Laurier probably wasn’t for me

When I arrived at Laurier, I thought that this was the best fit for what I wanted to do with my life. By the time I graduated this past October, I had come to the realization that I should have gone a different route. The way Laurier is run had a huge impact on that realization.

As a first year student, I picked up pretty quickly on how the classes were supposed to work at the beginning of university. They are treated like masses, with the professor standing giving a vigil to its congregation, preaching the studies of film and business and science, et al.

I was fine with this. That was what I understood first year was supposed to be. But, by the time that I had hit fourth year, this dynamic had not really evolved. Sure, the size of the masses had diminished, but there was still this figure at the head of the class, presiding over the rest of us with a holier-than-thou presence.

Even in a class of 40 students, we still couldn’t help but sit quietly and just listen to the “preaching” going on in front of us.
This isn’t what I imagined the senior years of my university life to consist of. I was anticipating being challenged with creative thought and original ideas of the areas I was interested in.

I was not expecting to churn out paper after paper, rehashing ideas that have already been published by both more established, and weaker academic minds than my own.
Why have the majority of university classes started to concede their original and interesting course outlines to narrow-minded professors more focused on dictating what they know about?

It seems that any creativity involved in university classes has been replaced by a gaggle of arrogant academics attempting to control a group of students with more readings and further academia. Now I must clarify that this was absolutely not my experience with every class that I took. There were a number of very intriguing professors that I did enjoy and one or two that were fantastic.

It was always so easy to distinguish the good ones from the bad by the way they went about the material. With the good professors, everything was not dependent on someone else’s theory.

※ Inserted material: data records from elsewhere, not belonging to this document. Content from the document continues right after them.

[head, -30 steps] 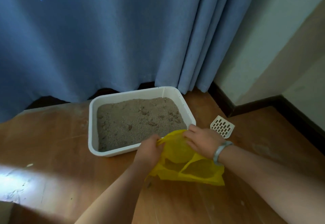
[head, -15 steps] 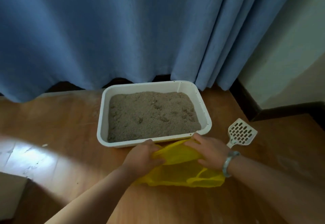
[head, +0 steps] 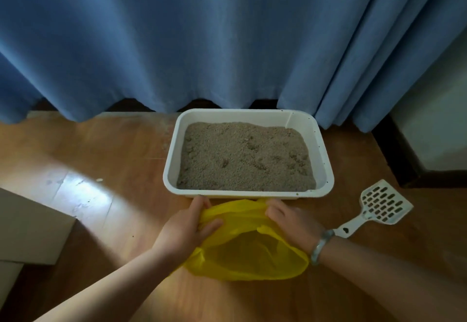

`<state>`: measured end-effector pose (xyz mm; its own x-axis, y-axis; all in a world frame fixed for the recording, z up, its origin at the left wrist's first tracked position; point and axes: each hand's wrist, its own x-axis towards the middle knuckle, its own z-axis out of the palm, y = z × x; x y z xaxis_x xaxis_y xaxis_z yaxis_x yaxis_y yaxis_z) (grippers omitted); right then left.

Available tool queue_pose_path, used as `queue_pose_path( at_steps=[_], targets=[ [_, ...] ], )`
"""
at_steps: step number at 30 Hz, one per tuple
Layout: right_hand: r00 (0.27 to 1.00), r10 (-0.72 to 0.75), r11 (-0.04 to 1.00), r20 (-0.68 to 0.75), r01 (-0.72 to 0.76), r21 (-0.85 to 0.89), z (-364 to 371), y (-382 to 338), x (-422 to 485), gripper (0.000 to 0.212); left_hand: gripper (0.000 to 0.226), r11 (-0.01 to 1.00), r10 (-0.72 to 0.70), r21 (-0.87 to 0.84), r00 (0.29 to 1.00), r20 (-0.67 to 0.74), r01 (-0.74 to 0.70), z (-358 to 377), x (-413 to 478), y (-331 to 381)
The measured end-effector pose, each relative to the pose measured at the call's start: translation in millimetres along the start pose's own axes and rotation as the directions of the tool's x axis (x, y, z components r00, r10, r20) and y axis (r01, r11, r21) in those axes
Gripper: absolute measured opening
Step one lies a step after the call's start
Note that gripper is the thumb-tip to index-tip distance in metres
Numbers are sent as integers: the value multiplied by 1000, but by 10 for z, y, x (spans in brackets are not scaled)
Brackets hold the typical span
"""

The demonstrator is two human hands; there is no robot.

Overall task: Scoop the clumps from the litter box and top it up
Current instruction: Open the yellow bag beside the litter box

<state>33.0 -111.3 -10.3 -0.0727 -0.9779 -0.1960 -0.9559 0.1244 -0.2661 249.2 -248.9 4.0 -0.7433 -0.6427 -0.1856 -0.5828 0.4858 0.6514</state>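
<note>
A white litter box (head: 326, 160) stands on the wooden floor against the curtain, filled with grey-brown litter (head: 242, 160) that has several small clumps and dents. Just in front of its near rim lies a yellow plastic bag (head: 250, 253) with its mouth spread apart. My left hand (head: 187, 228) grips the bag's left edge and my right hand (head: 290, 223), with a bracelet on the wrist, holds the right edge. A white slotted scoop (head: 379, 205) lies on the floor to the right of the box, untouched.
A blue curtain (head: 202, 38) hangs behind the box. A dark skirting board and pale wall (head: 434, 132) close the right corner. Flat cardboard (head: 27, 230) lies at the lower left. Bare wooden floor (head: 101, 160) stretches left of the box.
The view has swung so the box sits squarely ahead. Both hands have pulled the yellow bag's mouth wider and flattened it on the floor.
</note>
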Motion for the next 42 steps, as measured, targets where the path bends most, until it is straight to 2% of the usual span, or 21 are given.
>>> queue_pose_path(
  at_steps=[1, 3, 5, 6, 8, 10, 12, 14, 16, 17, 19, 21, 22, 23, 26, 30, 33, 36, 37, 40, 42],
  targets=[
    [999, 49, 996, 15, -50, 68, -7, 2, 2, 26, 40, 998, -6, 60, 1000, 30, 4, -11, -21, -18],
    [998, 51, 990, 23, -54, 131, 19, 70, 9, 15, 50, 974, 9, 222, 994, 110, -33, -49, -30, -49],
    [992, 67, 968, 110, -92, 234, 18, 135, -8, 25, 53, 923, 139, 343, 982, 130, -176, -51, -33, -89],
    [991, 84, 966, 101, -106, 235, 19, 141, -11, 28, 52, 891, 248, 362, 962, 114, -272, -15, -27, -130],
    [975, 158, 960, 156, -188, 208, 24, 153, -4, 27, 50, 868, 311, 346, 933, 178, -356, 54, -35, -120],
    [923, 305, 878, 236, -368, 306, -19, 114, 27, 49, 45, 821, 355, 386, 906, 231, -421, 157, -5, -139],
    [876, 399, 824, 271, -472, 313, -57, 67, 56, 64, 45, 744, 396, 450, 869, 297, -493, 243, 15, -69],
    [855, 433, 830, 286, -502, 242, -101, -8, 63, 69, 47, 782, 360, 391, 864, 352, -485, 297, 44, 60],
    [883, 422, 870, 204, -458, 182, -172, -125, 33, 76, 45, 851, 315, 315, 888, 336, -421, 354, 74, 123],
    [914, 391, 901, 109, -404, 156, -209, -188, 6, 78, 43, 884, 284, 273, 900, 330, -379, 372, 85, 150],
    [965, 245, 967, -89, -236, 98, -241, -286, -55, 75, 42, 932, 244, 192, 923, 296, -308, 371, 108, 199],
    [979, 55, 998, -196, -47, 46, -176, -298, -90, 66, 44, 955, 225, 131, 936, 271, -267, 345, 124, 229],
    [978, -23, 1000, -205, 26, 11, -130, -291, -97, 64, 46, 962, 211, 116, 941, 265, -248, 329, 127, 236],
    [986, -62, 998, -154, 61, -15, -106, -280, -99, 65, 49, 966, 202, 104, 945, 259, -235, 316, 126, 238],
    [994, -55, 996, 97, 61, -62, -102, -249, -81, 67, 55, 978, 168, 83, 954, 248, -193, 281, 120, 226],
    [960, -64, 948, 272, 144, -283, -121, -107, -94, 45, 58, 992, 103, 50, 970, 222, -116, 217, 124, 180],
    [961, -56, 952, 272, 133, -276, -111, 68, -164, 40, 62, 991, 72, 93, 968, 241, -96, 162, 137, 120],
    [990, -19, 983, 137, 44, -181, -123, 185, -298, 75, 72, 984, 45, 150, 955, 292, -92, 135, 139, 49],
    [992, 10, 989, 125, 9, -147, -128, 224, -342, 77, 75, 980, 37, 172, 948, 315, -95, 138, 138, 26],
    [972, 48, 999, 231, -44, -24, -114, 431, -374, 45, 85, 968, -4, 233, 920, 392, -96, 146, 144, -47],
    [944, 6, 1000, 331, -12, 15, -68, 564, -365, 51, 91, 951, -28, 287, 898, 439, -110, 148, 159, -76]
  ],
)
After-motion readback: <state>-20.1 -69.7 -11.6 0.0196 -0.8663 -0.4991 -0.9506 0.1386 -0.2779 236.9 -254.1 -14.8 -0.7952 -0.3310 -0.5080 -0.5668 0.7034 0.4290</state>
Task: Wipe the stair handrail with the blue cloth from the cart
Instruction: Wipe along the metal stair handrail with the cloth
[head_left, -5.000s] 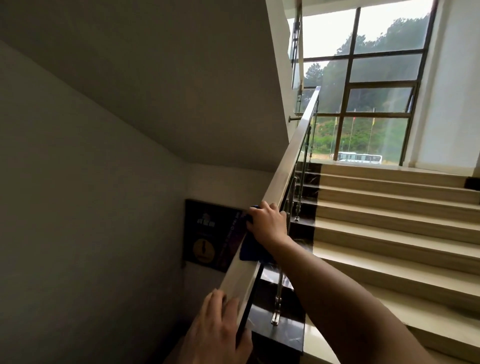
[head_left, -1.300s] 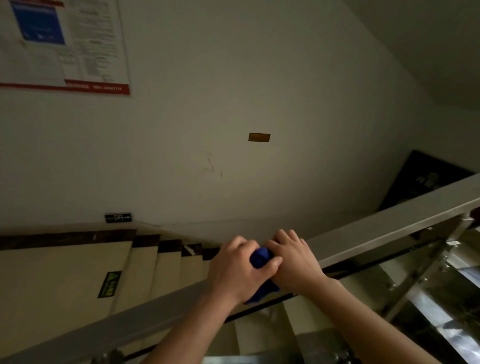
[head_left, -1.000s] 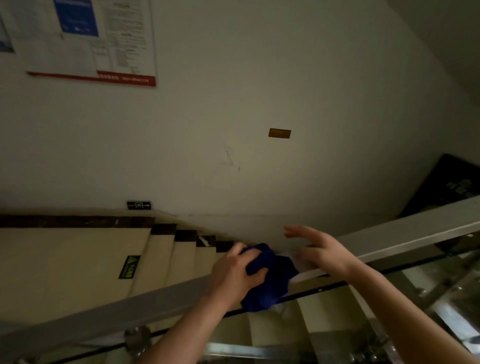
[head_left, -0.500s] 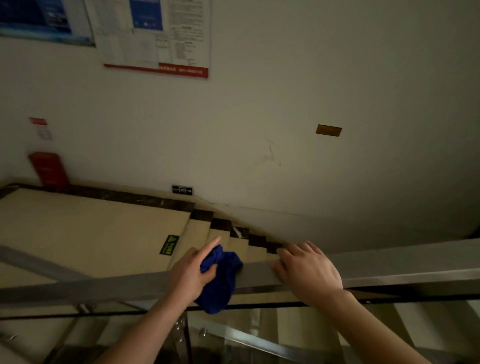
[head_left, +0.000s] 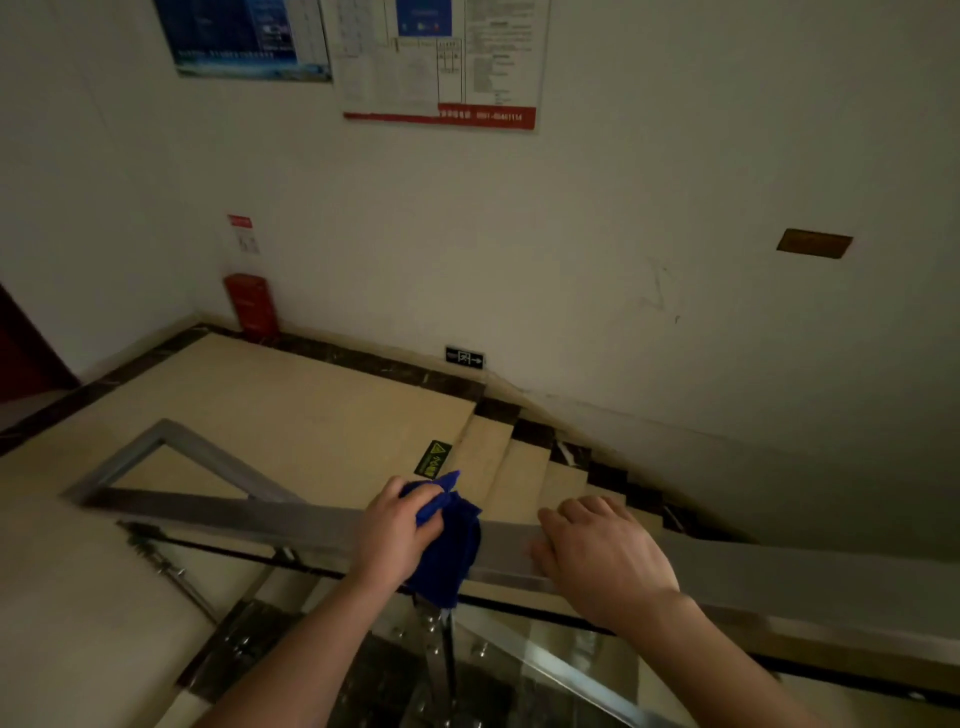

They opened the floor for discussion and their opinion was not the only one that mattered. They did not put their own journal articles on the course syllabus. This is what I understand a university education has become: a professor teaching students to become professors. Is that what I dropped $20,000 for? To be trained to become a walking head with an inflated ego?

There is more to life than simply writing essays and reading textbooks. A few profs realize that, why not more? I wish that Laurier could understand that there is room for the right-brained here at the school.

I can’t speak for business or science students, but as an arts student, the most rewarding assignments that I completed throughout my academic career were projects with a creative element involved; assignments or papers that started anew, from my own original ideas.

The marks that I received may not have been the best, but at least I was trying something that no one else around me was doing. And it was also those profs who assigned those projects that I connected with the most.

It is pretty easy to lament about four and half year’s worth of disappointment, and for all I know, I’m the only one who feels this way, and everyone else expects this from their university experience. But I still can’t help but feel that I would have gained a lot more from my education if I wasn’t treated as just another member of the congregation.